Up to and including the line with "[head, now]", write out the listing from its first line, minus the pictures.
-------- Data shown --------
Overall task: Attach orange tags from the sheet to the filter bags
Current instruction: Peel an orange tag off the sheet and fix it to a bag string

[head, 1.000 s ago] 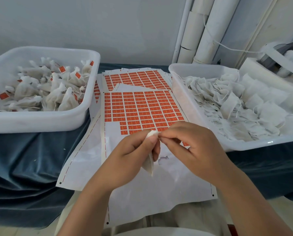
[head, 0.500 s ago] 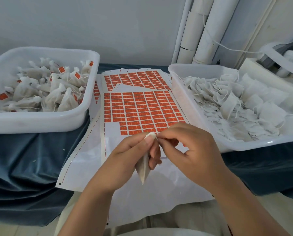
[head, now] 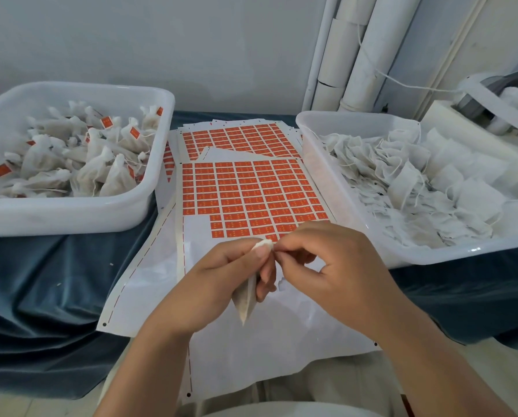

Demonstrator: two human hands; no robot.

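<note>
Two hands meet just above the near edge of the sheet (head: 251, 194), both closed in fine pinches. The left hand (head: 221, 284) grips one bag (head: 245, 302) by its gathered top between thumb and forefinger, and the bag's point hangs down toward the person. The right hand (head: 336, 266) has its thumb and forefinger pressed together right against that top, on the fabric edge or the string; which one is too small to tell. No tag shows in either hand.

My reading is that the bag's string is being readied for a tag. To do it well, the left pinch should stay high and firm so the neck stays closed. The right should draw the string free and straight, then peel a tag from the sheet's ragged near row, where the tags (head: 251, 224) lie closest. Folding the tag squarely over the string should stop it slipping.

Finished bags with tags fill the left tub (head: 71, 218). Bare bags fill the right tub (head: 432, 254). A second sheet (head: 239, 139) lies behind the first, on blue cloth (head: 41, 281).
</note>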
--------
Answer to the problem:
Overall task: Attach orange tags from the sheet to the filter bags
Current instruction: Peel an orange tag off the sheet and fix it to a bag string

[head, 1.000 s ago] 
[head, 0.500 s ago] 
[head, now] 

This concludes the response to the exercise.